§ **Material supplied**
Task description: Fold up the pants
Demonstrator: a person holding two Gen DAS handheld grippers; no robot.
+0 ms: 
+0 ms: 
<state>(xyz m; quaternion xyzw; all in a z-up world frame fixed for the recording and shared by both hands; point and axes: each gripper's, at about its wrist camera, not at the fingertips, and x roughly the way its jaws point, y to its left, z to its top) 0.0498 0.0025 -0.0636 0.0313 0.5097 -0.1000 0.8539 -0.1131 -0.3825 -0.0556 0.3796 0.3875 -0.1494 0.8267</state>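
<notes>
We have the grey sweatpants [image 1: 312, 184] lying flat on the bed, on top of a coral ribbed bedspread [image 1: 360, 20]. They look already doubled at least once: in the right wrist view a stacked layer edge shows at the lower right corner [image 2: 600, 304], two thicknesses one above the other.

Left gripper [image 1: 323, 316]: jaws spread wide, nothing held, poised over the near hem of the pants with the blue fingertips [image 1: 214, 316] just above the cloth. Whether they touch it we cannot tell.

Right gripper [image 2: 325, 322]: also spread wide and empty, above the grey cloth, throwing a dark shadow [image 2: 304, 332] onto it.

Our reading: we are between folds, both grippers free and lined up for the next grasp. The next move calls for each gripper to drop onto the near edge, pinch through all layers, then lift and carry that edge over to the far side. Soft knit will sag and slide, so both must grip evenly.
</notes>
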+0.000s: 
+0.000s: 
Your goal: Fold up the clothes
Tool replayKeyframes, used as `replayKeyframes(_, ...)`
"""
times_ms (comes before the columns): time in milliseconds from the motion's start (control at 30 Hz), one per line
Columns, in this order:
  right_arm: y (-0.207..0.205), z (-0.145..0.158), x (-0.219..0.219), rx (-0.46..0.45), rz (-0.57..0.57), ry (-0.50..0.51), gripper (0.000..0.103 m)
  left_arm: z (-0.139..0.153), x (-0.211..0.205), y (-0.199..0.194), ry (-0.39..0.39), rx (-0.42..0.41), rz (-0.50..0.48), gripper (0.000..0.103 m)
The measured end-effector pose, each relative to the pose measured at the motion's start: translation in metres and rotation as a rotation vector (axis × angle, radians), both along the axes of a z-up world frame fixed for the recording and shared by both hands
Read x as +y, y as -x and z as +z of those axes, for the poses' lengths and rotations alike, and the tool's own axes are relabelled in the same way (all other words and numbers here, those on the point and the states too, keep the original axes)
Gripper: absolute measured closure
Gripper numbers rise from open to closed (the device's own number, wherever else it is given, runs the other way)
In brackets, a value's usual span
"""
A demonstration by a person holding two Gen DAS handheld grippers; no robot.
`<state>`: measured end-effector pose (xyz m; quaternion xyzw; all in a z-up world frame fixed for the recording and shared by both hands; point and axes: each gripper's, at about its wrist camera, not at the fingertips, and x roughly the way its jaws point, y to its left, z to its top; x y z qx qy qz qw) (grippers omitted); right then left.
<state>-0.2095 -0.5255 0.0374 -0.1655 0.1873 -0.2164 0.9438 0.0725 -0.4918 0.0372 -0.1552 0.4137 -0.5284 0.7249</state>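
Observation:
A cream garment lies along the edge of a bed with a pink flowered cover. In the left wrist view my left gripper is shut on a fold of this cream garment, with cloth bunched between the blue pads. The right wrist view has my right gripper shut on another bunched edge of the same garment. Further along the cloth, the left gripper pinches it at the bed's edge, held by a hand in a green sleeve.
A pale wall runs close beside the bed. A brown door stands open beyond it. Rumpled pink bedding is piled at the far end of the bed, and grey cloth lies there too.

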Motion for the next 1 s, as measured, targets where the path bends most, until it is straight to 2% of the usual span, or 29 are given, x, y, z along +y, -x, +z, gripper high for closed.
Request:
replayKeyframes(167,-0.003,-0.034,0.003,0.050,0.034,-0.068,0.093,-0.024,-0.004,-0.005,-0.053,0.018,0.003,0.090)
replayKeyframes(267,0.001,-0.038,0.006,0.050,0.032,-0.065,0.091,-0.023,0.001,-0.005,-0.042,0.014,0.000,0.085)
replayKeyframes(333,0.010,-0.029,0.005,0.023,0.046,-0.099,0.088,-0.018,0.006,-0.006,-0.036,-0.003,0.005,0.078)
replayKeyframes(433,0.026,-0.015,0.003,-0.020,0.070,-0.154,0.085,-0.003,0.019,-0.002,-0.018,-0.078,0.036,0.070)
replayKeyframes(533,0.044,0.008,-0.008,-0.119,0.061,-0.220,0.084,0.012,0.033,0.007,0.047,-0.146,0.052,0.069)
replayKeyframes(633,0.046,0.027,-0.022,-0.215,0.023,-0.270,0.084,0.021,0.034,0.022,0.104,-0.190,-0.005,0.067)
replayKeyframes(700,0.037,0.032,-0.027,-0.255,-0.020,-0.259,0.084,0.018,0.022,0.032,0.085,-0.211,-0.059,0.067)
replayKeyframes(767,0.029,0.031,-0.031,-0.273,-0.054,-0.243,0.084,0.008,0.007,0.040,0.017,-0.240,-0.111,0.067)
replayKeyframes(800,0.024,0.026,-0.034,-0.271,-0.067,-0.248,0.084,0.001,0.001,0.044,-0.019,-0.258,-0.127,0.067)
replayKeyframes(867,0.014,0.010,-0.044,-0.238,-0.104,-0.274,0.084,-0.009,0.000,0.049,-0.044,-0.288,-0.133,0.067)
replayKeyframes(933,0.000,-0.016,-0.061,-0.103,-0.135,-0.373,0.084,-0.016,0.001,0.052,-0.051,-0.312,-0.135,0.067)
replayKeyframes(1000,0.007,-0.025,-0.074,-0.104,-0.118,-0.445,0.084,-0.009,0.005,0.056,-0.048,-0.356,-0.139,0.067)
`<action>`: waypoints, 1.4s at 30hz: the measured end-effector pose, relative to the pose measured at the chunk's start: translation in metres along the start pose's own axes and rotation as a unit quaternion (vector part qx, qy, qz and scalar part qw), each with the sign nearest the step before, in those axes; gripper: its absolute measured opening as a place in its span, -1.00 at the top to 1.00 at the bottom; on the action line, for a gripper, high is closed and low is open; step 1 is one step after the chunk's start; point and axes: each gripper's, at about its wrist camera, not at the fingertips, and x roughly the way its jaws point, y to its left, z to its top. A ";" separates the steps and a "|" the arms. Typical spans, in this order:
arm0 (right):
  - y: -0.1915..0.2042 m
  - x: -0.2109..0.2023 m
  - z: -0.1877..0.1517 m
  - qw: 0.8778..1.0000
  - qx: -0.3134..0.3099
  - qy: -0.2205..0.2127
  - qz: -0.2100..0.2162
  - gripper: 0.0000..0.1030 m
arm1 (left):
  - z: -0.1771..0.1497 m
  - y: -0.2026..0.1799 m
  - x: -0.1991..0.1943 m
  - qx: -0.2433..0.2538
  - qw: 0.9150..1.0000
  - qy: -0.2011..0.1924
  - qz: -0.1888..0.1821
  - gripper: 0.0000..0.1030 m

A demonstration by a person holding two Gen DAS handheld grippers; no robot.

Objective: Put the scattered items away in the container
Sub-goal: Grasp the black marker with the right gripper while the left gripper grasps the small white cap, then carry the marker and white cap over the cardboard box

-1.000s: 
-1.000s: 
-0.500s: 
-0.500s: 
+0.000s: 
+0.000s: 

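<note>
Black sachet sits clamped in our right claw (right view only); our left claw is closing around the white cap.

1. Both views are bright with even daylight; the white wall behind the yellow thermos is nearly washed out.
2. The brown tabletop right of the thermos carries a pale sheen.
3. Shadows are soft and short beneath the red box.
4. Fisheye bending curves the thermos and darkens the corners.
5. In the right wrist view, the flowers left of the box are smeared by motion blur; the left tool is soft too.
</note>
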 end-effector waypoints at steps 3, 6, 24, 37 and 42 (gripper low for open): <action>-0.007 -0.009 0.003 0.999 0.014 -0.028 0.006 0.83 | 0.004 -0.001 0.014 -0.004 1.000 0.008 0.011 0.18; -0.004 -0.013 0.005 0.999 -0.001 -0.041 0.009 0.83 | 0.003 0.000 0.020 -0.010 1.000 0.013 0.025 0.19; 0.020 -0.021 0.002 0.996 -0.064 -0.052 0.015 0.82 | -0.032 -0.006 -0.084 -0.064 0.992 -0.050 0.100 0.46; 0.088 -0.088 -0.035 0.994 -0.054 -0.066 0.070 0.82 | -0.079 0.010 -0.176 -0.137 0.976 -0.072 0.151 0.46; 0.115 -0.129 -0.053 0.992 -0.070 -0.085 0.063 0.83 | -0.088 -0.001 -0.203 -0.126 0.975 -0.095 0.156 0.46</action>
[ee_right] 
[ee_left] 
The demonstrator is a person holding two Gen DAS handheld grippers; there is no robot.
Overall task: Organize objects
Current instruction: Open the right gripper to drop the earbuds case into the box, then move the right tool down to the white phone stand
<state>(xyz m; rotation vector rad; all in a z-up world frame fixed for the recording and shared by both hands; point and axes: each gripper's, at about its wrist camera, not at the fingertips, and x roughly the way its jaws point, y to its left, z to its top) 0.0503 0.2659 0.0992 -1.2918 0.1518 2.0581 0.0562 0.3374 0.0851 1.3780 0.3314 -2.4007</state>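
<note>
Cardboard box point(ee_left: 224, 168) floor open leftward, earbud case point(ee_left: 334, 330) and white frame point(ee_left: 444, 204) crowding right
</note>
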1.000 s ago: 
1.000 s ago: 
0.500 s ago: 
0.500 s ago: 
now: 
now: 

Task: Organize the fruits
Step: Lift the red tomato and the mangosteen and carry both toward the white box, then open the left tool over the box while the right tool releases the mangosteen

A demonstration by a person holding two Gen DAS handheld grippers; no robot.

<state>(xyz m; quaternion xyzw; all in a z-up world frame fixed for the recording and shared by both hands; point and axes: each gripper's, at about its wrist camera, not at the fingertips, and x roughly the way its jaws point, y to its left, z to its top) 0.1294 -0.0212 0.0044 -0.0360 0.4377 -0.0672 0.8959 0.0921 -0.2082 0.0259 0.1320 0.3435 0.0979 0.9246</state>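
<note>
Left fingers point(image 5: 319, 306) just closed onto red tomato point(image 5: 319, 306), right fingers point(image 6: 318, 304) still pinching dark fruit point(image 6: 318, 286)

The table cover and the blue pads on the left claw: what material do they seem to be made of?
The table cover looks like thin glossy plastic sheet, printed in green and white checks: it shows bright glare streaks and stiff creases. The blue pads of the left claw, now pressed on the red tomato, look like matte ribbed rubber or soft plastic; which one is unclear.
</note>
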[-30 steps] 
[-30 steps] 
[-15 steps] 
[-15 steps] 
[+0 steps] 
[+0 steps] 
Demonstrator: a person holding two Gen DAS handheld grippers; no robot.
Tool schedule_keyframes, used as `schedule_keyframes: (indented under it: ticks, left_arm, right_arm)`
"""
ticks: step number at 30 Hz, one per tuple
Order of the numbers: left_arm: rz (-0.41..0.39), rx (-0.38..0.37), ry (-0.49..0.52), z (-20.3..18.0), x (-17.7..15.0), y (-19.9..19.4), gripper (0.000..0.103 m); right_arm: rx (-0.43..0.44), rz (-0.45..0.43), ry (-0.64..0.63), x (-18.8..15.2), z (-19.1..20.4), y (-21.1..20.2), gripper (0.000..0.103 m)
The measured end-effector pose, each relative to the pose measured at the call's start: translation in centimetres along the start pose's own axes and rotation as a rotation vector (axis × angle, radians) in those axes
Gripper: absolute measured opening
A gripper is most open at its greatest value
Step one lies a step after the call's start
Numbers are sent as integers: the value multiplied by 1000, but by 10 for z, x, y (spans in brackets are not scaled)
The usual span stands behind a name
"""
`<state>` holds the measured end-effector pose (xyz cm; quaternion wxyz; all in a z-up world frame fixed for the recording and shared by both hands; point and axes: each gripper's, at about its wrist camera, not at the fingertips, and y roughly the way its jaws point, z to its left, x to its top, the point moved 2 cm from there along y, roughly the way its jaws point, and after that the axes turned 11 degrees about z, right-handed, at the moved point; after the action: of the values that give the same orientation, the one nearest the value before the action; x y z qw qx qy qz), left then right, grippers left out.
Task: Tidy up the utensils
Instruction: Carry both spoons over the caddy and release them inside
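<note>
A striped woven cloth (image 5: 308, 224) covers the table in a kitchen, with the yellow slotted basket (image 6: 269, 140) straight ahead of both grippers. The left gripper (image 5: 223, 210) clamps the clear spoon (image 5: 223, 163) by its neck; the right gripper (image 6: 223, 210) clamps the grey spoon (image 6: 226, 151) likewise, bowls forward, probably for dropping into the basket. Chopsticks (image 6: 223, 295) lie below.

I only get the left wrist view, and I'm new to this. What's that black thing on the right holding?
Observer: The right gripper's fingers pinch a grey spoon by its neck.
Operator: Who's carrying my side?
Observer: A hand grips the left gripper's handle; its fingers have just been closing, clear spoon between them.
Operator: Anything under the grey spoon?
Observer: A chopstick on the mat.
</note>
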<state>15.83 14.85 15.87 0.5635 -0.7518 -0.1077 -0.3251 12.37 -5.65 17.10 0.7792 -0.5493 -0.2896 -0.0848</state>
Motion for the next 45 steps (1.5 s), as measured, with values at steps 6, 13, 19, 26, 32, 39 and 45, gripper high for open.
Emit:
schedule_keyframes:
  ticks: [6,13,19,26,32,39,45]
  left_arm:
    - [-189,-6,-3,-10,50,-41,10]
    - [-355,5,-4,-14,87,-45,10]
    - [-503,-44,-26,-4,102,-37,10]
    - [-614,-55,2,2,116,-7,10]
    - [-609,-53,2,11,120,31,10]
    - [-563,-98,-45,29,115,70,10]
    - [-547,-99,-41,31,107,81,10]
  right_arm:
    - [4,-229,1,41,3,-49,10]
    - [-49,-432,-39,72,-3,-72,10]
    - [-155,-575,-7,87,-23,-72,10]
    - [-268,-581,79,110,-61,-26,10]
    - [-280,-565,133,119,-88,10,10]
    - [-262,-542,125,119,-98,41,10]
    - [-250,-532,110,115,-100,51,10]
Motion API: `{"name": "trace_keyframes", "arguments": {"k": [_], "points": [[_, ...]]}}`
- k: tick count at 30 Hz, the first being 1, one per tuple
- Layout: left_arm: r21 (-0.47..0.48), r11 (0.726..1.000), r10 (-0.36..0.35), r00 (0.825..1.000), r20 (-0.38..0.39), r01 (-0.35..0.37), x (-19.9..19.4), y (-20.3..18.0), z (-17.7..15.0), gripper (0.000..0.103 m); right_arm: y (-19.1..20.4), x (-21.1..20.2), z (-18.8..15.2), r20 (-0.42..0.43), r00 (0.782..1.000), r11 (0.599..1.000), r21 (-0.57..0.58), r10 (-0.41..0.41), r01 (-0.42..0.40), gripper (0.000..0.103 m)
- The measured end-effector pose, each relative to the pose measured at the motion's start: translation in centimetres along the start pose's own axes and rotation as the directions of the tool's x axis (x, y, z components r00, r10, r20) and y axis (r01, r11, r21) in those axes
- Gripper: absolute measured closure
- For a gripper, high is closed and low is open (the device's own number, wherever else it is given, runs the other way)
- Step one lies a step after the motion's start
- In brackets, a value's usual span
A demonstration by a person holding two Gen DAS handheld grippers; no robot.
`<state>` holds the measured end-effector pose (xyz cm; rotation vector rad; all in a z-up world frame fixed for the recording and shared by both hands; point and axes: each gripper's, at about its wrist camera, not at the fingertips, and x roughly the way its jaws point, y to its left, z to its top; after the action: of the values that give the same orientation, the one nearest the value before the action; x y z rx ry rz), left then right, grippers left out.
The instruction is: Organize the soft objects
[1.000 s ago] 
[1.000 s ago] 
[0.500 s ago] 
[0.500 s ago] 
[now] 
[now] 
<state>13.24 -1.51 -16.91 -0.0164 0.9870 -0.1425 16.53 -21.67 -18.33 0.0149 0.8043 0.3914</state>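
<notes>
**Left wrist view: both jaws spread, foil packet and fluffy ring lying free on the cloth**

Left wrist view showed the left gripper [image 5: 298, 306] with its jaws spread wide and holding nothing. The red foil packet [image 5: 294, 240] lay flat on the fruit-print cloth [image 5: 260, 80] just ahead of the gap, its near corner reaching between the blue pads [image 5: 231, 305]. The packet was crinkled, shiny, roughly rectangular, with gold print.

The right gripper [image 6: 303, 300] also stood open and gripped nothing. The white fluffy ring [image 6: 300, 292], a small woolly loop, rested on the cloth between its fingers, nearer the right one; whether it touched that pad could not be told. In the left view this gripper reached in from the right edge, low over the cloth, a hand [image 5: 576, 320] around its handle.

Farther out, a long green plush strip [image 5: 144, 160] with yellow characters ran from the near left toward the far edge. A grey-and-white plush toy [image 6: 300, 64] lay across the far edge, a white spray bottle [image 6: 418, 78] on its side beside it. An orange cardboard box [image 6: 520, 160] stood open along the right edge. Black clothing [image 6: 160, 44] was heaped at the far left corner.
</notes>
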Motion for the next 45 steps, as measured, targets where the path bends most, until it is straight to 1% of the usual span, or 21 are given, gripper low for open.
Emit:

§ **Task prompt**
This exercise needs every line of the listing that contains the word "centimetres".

§ **The completed task**
The measured end-effector pose, each relative to the pose measured at the call's start: translation in centimetres along the start pose's own axes and rotation as a rotation vector (axis × angle, radians) in those axes
- The measured end-effector pose, each relative to the pose measured at the motion's start: translation in centimetres along the start pose's own axes and rotation as the directions of the tool's x axis (x, y, z components r00, r10, r20) and y axis (r01, r11, r21) in those axes

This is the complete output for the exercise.